Reporting from the Land of Auschwitz
József Debreczeni describes his arrival at the Auschwitz Extermination Camp in May 1944

For decades József Debreczeni's Holocaust memoir, Cold Crematorium, was unknown in the English-speaking world.
Written shortly after the Second World War, in 1950, it told a story of haunting intensity. Debreczeni was a Hungarian Jew. In May 1944, after years of mounting persecution, he was transported to the Nazi extermination camp at Auschwitz in Poland.
At Auschwitz Debreczeni confronted the murderous horror of Nazism. The story of what he witnessed and how he survived was channelled into Cold Crematorium.

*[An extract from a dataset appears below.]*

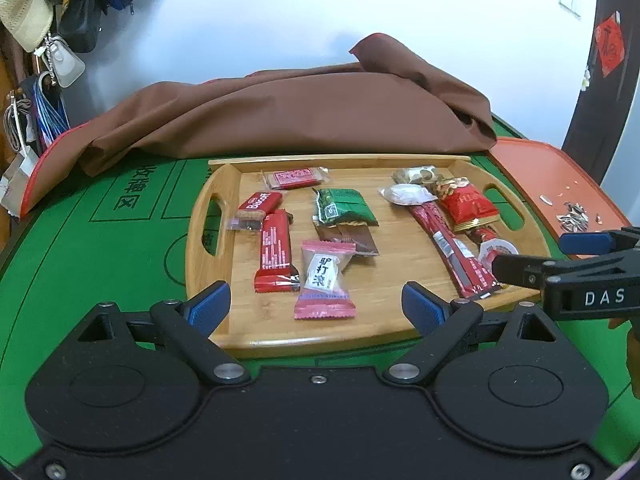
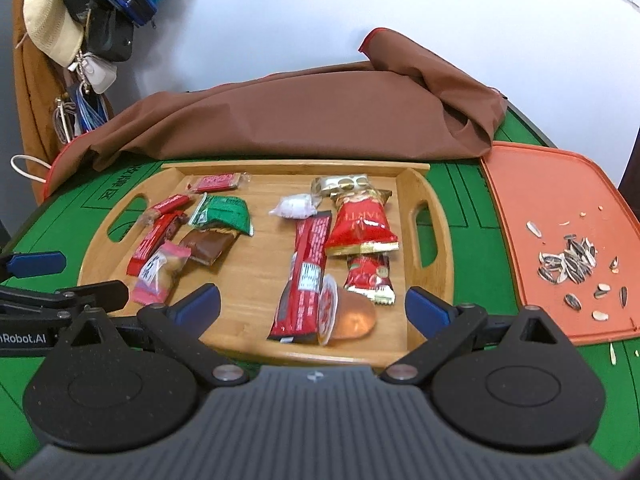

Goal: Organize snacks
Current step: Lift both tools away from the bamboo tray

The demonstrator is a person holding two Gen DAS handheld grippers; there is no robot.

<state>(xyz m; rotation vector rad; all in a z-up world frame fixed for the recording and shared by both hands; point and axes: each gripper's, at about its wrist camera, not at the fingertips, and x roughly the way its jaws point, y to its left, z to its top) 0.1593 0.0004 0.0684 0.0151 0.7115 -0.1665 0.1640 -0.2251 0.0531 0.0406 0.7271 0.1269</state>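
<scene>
On the green table (image 1: 100, 248), both hand-held grippers (image 1: 316, 304) (image 2: 312, 304) hover spread over a snack tray (image 1: 400, 320).

Both wrist views angled down, near, sharing wooden tray (image 1: 404, 330) (image 2: 260, 350) (side by side)

Pale wood grain on the tray (image 1: 400, 320), smooth with a soft sheen. The snack wrappers (image 1: 276, 248) are glossy plastic film, crinkled and catching light; the jelly cup (image 2: 352, 318) is clear plastic. Green felt covers the bench (image 1: 100, 248), flat matt. Brown cloth (image 1: 280, 116) sits in soft matt folds. The orange mat (image 2: 552, 200) looks like smooth matt plastic, and the left tongs (image 1: 316, 304) are matt black plastic with ribbed blue pads (image 1: 420, 308).
</scene>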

Only recently rediscovered, Debreczeni's memoir was published in English translation for the first time in 2024. The New York Times selected it as one of the ten best books of the year.
'Debreczeni', it wrote,' has preserved a panoptic depiction of hell, at once personal, communal and atmospheric'.
In this excerpt, Debreczeni recalls the disquieting set of circumstances and the crucial twist of fate that spared his life when he arrived at Auschwitz.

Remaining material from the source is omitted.